▶ _How to complete this task_
Please find all lines in the data that hold the string "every" and copy them.

^^^^^^^^^^^^^^^^

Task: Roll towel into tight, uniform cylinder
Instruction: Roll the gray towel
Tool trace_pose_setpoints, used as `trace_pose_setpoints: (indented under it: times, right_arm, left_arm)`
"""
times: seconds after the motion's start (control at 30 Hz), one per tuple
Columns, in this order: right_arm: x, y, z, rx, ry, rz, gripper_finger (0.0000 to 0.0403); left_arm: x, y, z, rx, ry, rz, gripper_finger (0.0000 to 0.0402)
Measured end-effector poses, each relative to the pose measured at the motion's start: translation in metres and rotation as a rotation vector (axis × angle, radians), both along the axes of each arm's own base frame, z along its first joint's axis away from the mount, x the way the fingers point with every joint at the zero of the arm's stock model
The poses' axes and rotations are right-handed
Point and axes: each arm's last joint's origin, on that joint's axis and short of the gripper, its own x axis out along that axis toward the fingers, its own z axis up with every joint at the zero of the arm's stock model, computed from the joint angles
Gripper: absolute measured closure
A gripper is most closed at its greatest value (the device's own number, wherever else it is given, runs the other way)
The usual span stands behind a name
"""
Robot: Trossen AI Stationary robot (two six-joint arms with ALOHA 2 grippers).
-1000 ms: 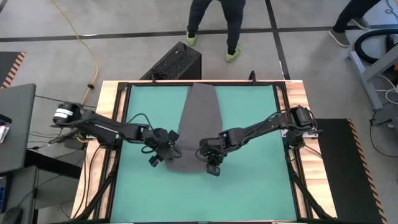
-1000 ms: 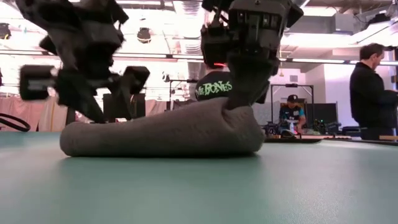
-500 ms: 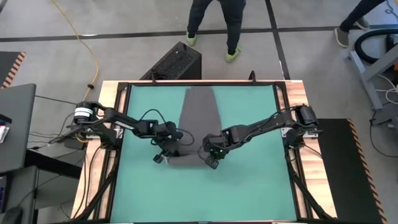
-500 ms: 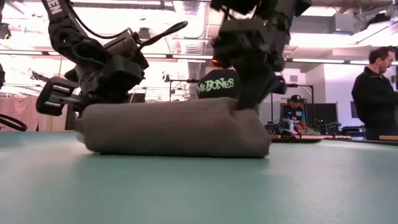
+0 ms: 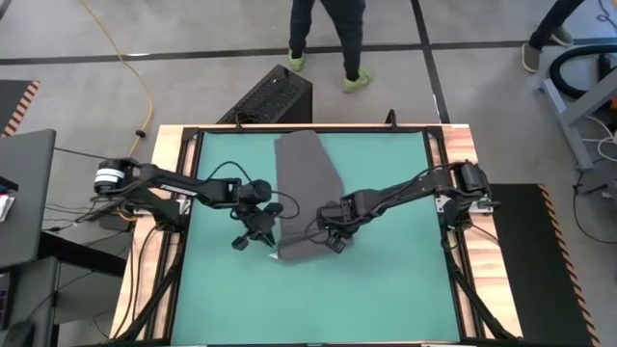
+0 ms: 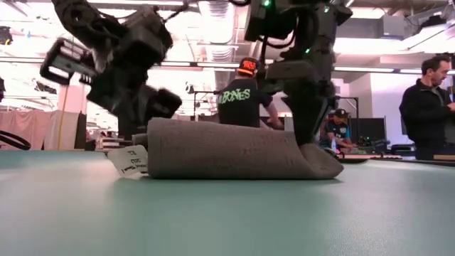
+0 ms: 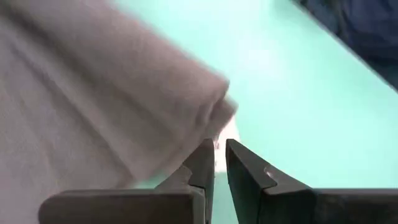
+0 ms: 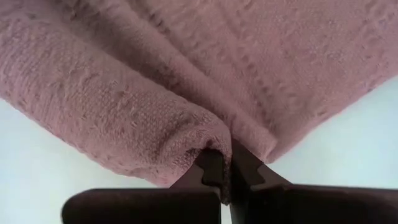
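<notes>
The towel (image 5: 304, 198) lies on the teal mat (image 5: 386, 289) that covers the surface, near its middle. Its far part stretches flat toward the back edge, and its near end is folded over into a thick low roll (image 6: 234, 149). In the low view a small white tag (image 6: 130, 161) sticks out at the roll's left end; it carries printed lines too small to read.

The right end effector (image 5: 335, 234) is at the roll's right side, its 2 fingers pressed together and pinching a fold of the towel, as the right wrist view shows (image 8: 225, 171).

The left end effector (image 5: 258, 229) is just beside the roll's left edge. In the left wrist view its fingers (image 7: 202, 165) stand nearly together with a narrow slit between them, right at the towel's corner; I cannot tell whether they grip any cloth.

Beyond the surface, a person (image 6: 242, 99) wears a dark shirt with green lettering that seems to end in "ONES". Another person (image 6: 426, 107) stands at the right.
</notes>
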Motion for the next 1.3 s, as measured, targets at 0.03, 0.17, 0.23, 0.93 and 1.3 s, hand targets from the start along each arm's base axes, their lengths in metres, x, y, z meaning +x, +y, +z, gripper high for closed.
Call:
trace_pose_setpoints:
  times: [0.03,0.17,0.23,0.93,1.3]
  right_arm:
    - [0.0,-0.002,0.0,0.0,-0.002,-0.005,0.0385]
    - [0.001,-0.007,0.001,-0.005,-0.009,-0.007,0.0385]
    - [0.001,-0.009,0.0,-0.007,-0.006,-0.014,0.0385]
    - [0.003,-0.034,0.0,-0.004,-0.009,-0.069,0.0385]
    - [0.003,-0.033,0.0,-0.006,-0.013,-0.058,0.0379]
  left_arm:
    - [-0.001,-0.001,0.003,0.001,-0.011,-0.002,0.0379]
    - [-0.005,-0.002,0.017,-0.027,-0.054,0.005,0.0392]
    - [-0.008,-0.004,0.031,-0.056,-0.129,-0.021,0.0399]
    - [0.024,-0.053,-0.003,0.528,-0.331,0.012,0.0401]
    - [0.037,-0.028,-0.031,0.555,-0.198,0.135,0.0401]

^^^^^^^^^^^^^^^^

▶ _Worked solution_
Measured end-effector poses, each relative to the pose measured at the motion's start: translation in metres and rotation as a rotation vector (axis × angle, radians), both along the axes of each arm's own base frame, z along its first joint's axis away from the mount, x the way the fingers point with every joint at the zero of the arm's stock model
Point and axes: each arm's last joint's origin, on that joint's axis and short of the gripper, its own x axis out along that axis toward the fingers, its own z axis up with every joint at the zero of the arm's stock model, computed from the joint angles

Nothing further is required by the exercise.